CAPÍTULO LIII

Lucas de Tarento había entrado en el valle Tenebroso y, después de seguir el único camino posible, llegó a la ermita de san Martín, donde descansó junto a la higuera que sombrea la fuente. El anciano ermitaño le contó la historia de la Magdalena.

—Habréis de saber que en la crucifixión de Nuestro Señor Jesucristo, tres mujeres acompañaron su agonía al pie de la cruz: María Magdalena, María Jacobea y María Salomé, las tres Marías. María Magdalena tenía una hermana, Marta, y un hermano, Lázaro el resucitado. María Magdalena, o María de Magdala, era la esposa de Cristo, porque habéis de saber que Cristo, a pesar de su carácter divino, en su afán de padecer las mismas limitaciones que cualquier hombre, no se había sustraído a la calamidad del matrimonio. De hecho ningún judío mayor de veintidós años escapaba al casorio porque la religión mosaica los obligaba a casarse y a reproducirse para obedecer el mandato divino de creced y multiplicaos, aparte de que no habría mundo si no nos reprodujéramos, por eso Dios, en su infinita sabiduría, ha puesto la vena del gusto en los respectivos órganos sexuales del macho y de la hembra, que, al acoplarse y una vez producidas las necesarias sacudidas pélvicas del macho, desencadenan un orgasmo placentero y así lo hacemos cuantas veces se apareja con mucha delectación. Ese gusto tan grande es, aunque los clérigos insistan en lo contrario, el más bello canto con el que las criaturas pueden agasajar a su Creador.

Lucas de Tarento convino en que así era.

—Después de la muerte de Cristo —prosiguió el anciano—, los derechos dinásticos de la Casa de David recaían en el niño que María Magdalena llevaba en su vientre y era de temer que sus enemigos la mataran o mataran al niño al nacer. Por lo tanto, María Magdalena huyó de Judea para parir su hijo lejos, donde pudieran vivir en paz, y se embarcó en secreto, junto con algunos parientes y amigos, en una nave fletada por un rico mercader, José de Arimatea. Cruzó el mar, impulsada por vientos favorables, y vino a la Provenza.

Con María Magdalena llegaron Marta y Lázaro y una criada egipcia, Sara, que conocía los secretos de su pueblo. María Magdalena desembarcó en un lugar de la Camarga llamado Santa María del Mar. Ahora hay un santuario dedicado a las Tres Marías al que acuden los peregrinos a postrarse ante una talla de una barcaza con dos mujeres de pie, las Marías.

—¿Dos y no tres? —preguntó Lucas de Tarento.

—Dos, porque se supone que María Magdalena vivió y murió toda la vida en soledad en una cueva de los montes de Baume, a donde se retiró después de tener su hijo, la Sangre Real, es decir, el vástago de Cristo, el rey del mundo.

En este punto la verdadera historia se entrevera con los relatos piadosos inventados por los devotos.
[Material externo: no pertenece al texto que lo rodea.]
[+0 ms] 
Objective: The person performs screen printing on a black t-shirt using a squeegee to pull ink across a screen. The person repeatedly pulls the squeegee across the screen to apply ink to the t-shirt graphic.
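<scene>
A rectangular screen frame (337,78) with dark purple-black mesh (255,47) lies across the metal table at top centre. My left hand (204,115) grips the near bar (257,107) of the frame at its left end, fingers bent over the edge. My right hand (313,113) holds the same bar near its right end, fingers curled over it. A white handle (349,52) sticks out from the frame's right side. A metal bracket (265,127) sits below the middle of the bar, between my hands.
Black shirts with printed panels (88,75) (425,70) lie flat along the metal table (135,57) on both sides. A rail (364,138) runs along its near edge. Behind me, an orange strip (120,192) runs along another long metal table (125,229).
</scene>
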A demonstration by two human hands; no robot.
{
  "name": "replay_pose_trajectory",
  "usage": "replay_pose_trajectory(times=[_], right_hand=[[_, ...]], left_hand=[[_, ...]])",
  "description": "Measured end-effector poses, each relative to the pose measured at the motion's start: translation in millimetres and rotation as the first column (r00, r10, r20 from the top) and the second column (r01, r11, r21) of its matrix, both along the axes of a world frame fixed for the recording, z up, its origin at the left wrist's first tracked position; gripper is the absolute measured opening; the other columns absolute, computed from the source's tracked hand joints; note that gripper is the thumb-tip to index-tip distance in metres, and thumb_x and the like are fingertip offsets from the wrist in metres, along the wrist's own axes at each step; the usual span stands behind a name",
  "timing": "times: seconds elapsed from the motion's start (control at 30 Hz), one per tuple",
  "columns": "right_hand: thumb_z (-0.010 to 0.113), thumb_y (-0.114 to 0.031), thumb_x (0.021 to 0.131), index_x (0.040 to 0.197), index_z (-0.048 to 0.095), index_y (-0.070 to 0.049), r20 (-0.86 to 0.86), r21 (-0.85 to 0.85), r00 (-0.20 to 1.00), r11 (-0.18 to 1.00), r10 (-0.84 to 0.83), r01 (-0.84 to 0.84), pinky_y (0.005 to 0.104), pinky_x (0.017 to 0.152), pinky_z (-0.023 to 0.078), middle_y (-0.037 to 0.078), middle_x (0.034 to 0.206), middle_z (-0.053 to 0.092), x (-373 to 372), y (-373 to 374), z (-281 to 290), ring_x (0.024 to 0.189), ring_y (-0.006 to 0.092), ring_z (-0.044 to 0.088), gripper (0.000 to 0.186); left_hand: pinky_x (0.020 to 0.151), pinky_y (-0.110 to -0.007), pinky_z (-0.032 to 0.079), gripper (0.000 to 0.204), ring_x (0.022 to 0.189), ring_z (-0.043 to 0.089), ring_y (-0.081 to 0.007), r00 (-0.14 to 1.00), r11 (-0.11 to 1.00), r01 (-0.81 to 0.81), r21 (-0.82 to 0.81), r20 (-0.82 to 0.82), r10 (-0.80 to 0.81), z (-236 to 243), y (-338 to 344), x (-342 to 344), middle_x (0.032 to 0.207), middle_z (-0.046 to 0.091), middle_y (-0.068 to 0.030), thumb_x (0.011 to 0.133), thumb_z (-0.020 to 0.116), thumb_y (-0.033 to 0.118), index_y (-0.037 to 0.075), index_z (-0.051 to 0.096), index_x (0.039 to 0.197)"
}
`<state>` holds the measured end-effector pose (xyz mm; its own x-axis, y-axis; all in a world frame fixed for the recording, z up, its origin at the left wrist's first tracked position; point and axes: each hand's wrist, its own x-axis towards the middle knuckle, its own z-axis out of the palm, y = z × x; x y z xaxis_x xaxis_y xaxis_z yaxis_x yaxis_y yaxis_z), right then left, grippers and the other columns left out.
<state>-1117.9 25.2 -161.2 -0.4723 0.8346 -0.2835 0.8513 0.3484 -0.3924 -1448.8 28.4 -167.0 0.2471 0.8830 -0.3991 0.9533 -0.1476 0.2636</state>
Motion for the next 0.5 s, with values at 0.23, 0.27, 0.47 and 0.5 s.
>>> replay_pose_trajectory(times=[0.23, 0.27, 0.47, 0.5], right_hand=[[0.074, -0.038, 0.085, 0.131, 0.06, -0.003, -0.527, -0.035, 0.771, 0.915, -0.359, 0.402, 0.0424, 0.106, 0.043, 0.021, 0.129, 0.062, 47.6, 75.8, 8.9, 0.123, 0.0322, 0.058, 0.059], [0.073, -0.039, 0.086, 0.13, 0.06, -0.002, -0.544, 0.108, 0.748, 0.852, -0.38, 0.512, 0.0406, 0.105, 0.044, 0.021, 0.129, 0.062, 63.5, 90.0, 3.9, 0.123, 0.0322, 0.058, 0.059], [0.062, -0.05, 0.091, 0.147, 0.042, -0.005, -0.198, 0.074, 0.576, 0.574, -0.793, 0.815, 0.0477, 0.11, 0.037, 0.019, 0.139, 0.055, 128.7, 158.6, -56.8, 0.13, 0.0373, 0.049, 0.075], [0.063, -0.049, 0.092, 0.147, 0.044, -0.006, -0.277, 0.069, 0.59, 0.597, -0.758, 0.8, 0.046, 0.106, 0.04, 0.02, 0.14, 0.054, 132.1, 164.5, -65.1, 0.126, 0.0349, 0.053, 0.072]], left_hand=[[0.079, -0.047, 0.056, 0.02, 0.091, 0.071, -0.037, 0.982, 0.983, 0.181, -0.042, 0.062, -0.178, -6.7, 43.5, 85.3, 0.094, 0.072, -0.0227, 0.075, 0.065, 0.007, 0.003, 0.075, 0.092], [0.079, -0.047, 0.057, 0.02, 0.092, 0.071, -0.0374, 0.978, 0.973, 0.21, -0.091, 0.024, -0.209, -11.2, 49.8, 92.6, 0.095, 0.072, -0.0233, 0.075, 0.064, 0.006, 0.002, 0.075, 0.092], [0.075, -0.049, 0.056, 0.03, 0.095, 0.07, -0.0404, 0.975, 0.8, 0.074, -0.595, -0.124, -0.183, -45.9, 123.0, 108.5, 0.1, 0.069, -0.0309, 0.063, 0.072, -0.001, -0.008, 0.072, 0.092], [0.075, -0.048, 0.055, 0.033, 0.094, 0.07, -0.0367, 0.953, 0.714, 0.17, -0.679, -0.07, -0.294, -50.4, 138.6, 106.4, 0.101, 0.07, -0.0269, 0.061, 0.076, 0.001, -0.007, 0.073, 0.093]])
Han disimulado a la esposa de Cristo haciéndola pasar por una prostituta que se arrimó al grupo apostólico y nos dicen que al llegar a esta tierra hizo penitencia en una cueva de los montes del Bálsamo Santo (Baume) durante los treinta y tres años que le quedaban de vida. El hijo de Cristo y de la Magdalena fundó en Francia una estirpe judía vinculada a los sicambrios y a los merovingios, los llamados «reyes de los cabellos largos» a «reyes ociosos» porque no reinaban. El Papa y Roma no cejaron hasta que una nueva estirpe, la de los carolingios, desplazó a la merovingia, la sangre de Cristo. Hoy la orden secreta del Temple, no la que conocéis, sino otra más secreta que crece en ella, se esfuerza en restaurar la Sangre Real.

El anciano habló de otras cosas, algunas de ellas confundidas en las nieblas de la vejez y, al final, se quedó dormido al solecito tibio del otoño. Lucas de Tarento le cubrió la cabeza calva con la capucha y tomando de reata el caballo prosiguió su camino.